Among the entries below, only the lines starting at the one with "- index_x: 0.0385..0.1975" and ending at the one with "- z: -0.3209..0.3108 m", both included, are to be printed exactly.

• MATERIAL TO PROCESS:
•••••
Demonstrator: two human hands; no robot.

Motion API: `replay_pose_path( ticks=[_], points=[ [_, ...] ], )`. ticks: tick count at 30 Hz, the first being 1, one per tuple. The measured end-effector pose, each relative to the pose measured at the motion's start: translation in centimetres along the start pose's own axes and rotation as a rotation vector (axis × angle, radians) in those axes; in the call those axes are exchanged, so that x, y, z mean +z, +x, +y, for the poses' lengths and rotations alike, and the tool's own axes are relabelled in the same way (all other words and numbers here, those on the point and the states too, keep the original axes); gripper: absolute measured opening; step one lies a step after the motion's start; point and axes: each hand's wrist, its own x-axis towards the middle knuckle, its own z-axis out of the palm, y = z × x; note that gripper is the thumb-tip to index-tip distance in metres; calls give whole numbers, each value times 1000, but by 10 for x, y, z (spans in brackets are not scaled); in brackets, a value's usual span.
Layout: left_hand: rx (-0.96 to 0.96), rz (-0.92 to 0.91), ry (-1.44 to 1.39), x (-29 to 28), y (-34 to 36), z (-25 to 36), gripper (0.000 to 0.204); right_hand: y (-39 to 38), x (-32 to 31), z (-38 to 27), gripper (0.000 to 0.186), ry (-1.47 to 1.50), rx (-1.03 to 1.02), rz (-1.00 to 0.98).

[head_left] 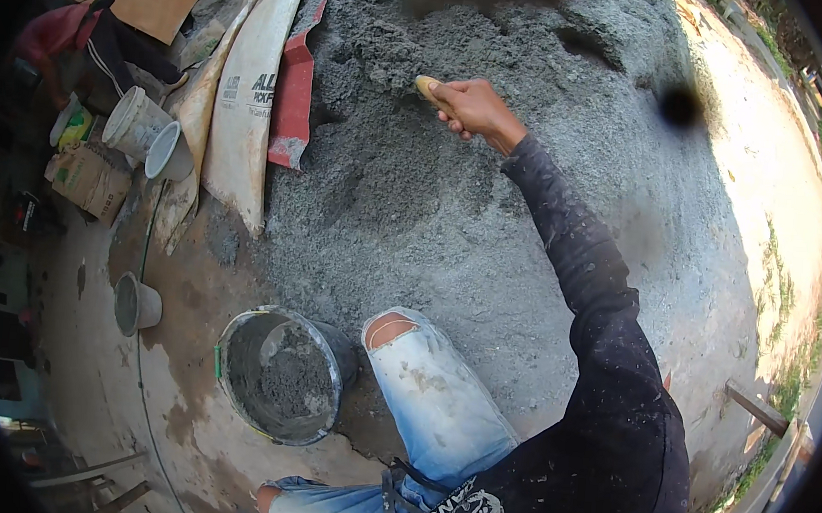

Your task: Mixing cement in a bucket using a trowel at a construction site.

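Logged, largest first: one grey sand pile (454,193) filled the centre and top of the frame, loose and heavy, I judged, and apt to spill off any blade. One dark bucket (279,376) stood at lower centre-left, partly filled, best lifted by its rim. Three pale buckets sat at left, and one wooden tool handle (428,88), stiff, sat clenched in my right hand (477,107) at upper centre; I saw no left hand.

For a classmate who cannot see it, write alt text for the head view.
A right hand grips a wooden tool handle dug into a grey sand pile. A partly filled bucket stands beside the person's knee.
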Motion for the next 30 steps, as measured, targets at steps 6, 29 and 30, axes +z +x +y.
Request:
replay_pose_path(
  ticks=[6, 29, 30],
  points=[
    [-21, 149, -183, -6, 8, 4, 74, -91, 34, -14, 46, -51, 81, -221],
    [27, 26, -315, 117, 220, 55, 55, -194, 446, 89, 21, -64, -504, -116],
    [100, 47, -344, 119, 217, 59, 55, -193, 453, 86, 21, -83, -510, -127]
  ],
)
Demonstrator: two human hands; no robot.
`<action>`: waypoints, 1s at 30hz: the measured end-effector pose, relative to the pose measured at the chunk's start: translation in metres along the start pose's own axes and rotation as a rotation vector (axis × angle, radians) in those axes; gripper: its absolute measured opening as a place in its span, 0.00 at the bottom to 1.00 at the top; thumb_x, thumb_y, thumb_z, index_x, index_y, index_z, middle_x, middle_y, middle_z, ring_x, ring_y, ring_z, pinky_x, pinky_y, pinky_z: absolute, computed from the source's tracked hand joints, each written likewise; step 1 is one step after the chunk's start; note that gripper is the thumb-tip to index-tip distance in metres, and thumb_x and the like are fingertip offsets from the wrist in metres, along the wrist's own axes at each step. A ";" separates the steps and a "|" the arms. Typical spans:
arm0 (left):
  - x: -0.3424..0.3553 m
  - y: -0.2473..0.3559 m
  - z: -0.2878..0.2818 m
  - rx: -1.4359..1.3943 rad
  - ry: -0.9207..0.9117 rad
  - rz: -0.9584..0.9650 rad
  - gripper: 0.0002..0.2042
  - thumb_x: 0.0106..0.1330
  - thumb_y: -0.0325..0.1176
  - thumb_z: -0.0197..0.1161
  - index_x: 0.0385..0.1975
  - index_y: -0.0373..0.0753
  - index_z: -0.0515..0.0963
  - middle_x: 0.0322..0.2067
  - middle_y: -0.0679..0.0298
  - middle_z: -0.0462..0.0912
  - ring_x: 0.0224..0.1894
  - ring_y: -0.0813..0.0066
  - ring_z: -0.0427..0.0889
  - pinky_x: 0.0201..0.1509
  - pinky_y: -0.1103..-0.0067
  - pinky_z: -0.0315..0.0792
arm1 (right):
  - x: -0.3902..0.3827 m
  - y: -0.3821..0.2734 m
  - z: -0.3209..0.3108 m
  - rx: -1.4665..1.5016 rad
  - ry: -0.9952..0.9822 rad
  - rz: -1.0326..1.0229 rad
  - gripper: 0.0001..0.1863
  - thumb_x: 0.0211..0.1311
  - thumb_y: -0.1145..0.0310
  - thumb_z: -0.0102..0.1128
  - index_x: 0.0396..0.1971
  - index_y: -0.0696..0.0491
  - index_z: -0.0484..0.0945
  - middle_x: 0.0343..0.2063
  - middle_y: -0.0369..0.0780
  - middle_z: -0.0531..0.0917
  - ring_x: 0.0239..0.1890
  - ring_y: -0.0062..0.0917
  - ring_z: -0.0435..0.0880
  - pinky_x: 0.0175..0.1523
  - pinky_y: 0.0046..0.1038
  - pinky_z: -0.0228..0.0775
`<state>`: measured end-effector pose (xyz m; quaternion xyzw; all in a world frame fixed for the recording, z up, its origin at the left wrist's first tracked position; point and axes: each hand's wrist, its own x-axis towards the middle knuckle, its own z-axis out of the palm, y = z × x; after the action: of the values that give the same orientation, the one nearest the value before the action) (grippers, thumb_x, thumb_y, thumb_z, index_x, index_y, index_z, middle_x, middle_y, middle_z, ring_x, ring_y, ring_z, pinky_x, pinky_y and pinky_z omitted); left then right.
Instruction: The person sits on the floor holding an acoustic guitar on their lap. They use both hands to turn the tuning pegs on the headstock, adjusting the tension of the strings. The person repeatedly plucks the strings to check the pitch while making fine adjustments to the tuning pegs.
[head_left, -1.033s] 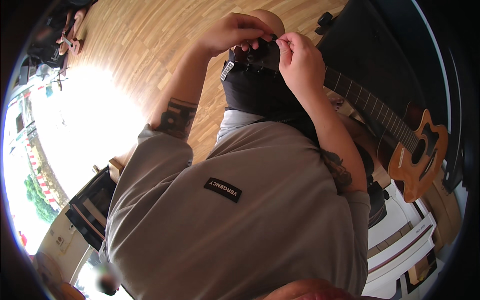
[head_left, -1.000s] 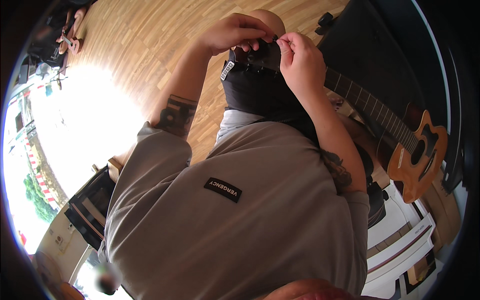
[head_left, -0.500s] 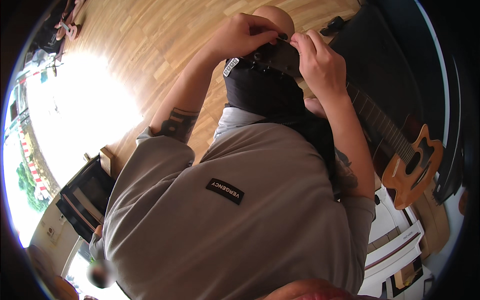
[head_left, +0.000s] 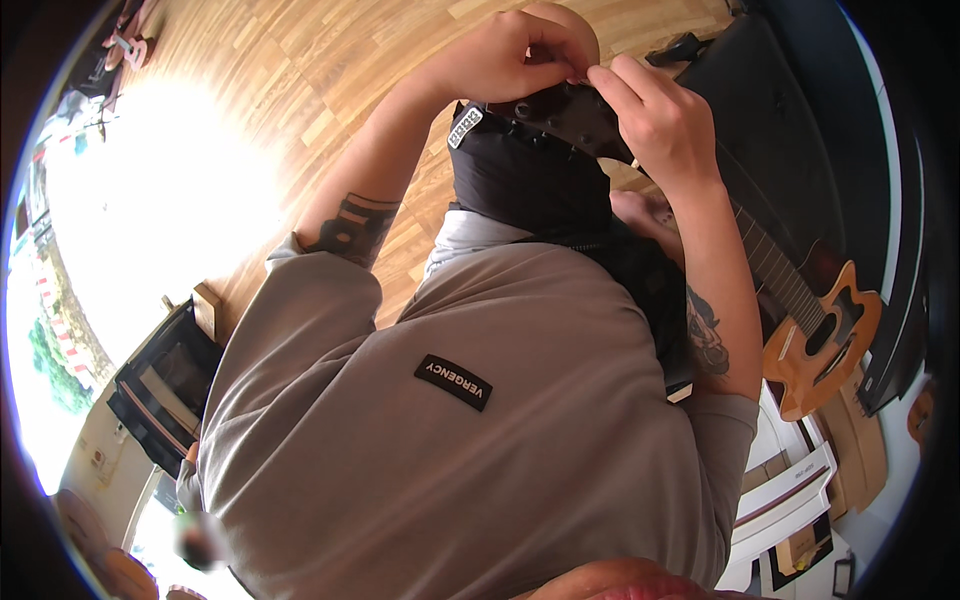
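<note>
A dark guitar headstock (head_left: 565,118) with several black tuning pegs lies over my black-clad leg (head_left: 525,185). My left hand (head_left: 515,60) is at its far edge, thumb and fingers pinched together. From the right, my right hand (head_left: 662,125) reaches over the headstock, its thumb and forefinger also pinched. The two sets of fingertips nearly meet beside a peg. Whatever small thing they hold is too tiny and covered to make out. My right hand hides the headstock's right part.
To the right, a light-wood acoustic guitar (head_left: 825,340) leans near a large black case (head_left: 770,120). White equipment (head_left: 785,490) stands at the lower right. At the left are a black bag-like object (head_left: 165,385) and a bright window. Wooden floor (head_left: 330,100) spreads ahead.
Both hands have shifted slightly right, and my left fingertips have come closer to my right ones. More of the pegs' side of the headstock shows now.
</note>
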<state>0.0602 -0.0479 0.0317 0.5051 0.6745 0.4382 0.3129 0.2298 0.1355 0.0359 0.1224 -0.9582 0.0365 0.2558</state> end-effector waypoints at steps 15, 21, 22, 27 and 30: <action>0.016 -0.012 0.003 0.025 -0.041 -0.150 0.12 0.70 0.31 0.66 0.49 0.39 0.87 0.36 0.66 0.89 0.20 0.81 0.82 0.26 0.82 0.79 | -0.001 -0.022 -0.011 -0.059 -0.079 0.073 0.13 0.57 0.73 0.67 0.42 0.44 0.87 0.30 0.29 0.75 0.27 0.17 0.85 0.26 0.22 0.79; -0.008 -0.003 0.021 -0.286 0.182 -0.340 0.15 0.70 0.31 0.70 0.55 0.38 0.82 0.41 0.65 0.89 0.40 0.82 0.86 0.40 0.82 0.80 | -0.010 -0.062 -0.015 -0.116 -0.097 0.203 0.14 0.60 0.70 0.68 0.46 0.46 0.88 0.29 0.29 0.75 0.22 0.14 0.81 0.23 0.20 0.74; -0.010 -0.011 0.025 -0.314 0.195 -0.284 0.15 0.70 0.31 0.71 0.54 0.37 0.82 0.42 0.64 0.89 0.42 0.82 0.86 0.44 0.81 0.80 | -0.011 -0.064 -0.013 -0.120 -0.075 0.203 0.12 0.62 0.70 0.68 0.46 0.48 0.88 0.28 0.29 0.75 0.20 0.13 0.79 0.22 0.20 0.72; -0.011 -0.020 0.033 -0.417 0.205 -0.219 0.14 0.70 0.28 0.72 0.52 0.34 0.81 0.43 0.63 0.89 0.50 0.78 0.85 0.62 0.77 0.76 | -0.017 -0.066 -0.009 -0.078 -0.051 0.207 0.10 0.64 0.70 0.68 0.45 0.49 0.87 0.27 0.29 0.75 0.19 0.14 0.79 0.20 0.20 0.71; -0.011 -0.023 0.032 -0.322 0.197 -0.167 0.14 0.70 0.29 0.72 0.52 0.34 0.82 0.43 0.63 0.89 0.50 0.78 0.85 0.61 0.77 0.76 | -0.018 -0.066 -0.009 -0.077 -0.063 0.209 0.10 0.64 0.69 0.68 0.45 0.49 0.87 0.27 0.30 0.75 0.19 0.14 0.79 0.20 0.20 0.72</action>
<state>0.0811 -0.0518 -0.0031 0.3455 0.6626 0.5601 0.3576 0.2661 0.0773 0.0355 0.0132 -0.9741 0.0221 0.2248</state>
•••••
• REPLY TO THE EXERCISE:
  - index_x: 0.0385..0.1975
  - index_y: -0.0373..0.0753
  - index_z: -0.0515..0.0963
  - middle_x: 0.0322..0.2067
  - middle_y: -0.0679..0.0298
  - middle_z: -0.0462..0.0912
  - ring_x: 0.0224..0.1894
  - ring_y: -0.0813..0.0066
  - ring_z: -0.0427..0.0889
  - pinky_x: 0.0201..0.1509
  - pinky_y: -0.1103..-0.0067
  - pinky_z: -0.0315..0.0792
arm1 (right):
  - x: -0.3902..0.3827 m
  - y: -0.3821..0.2734 m
  - z: -0.3209..0.3108 m

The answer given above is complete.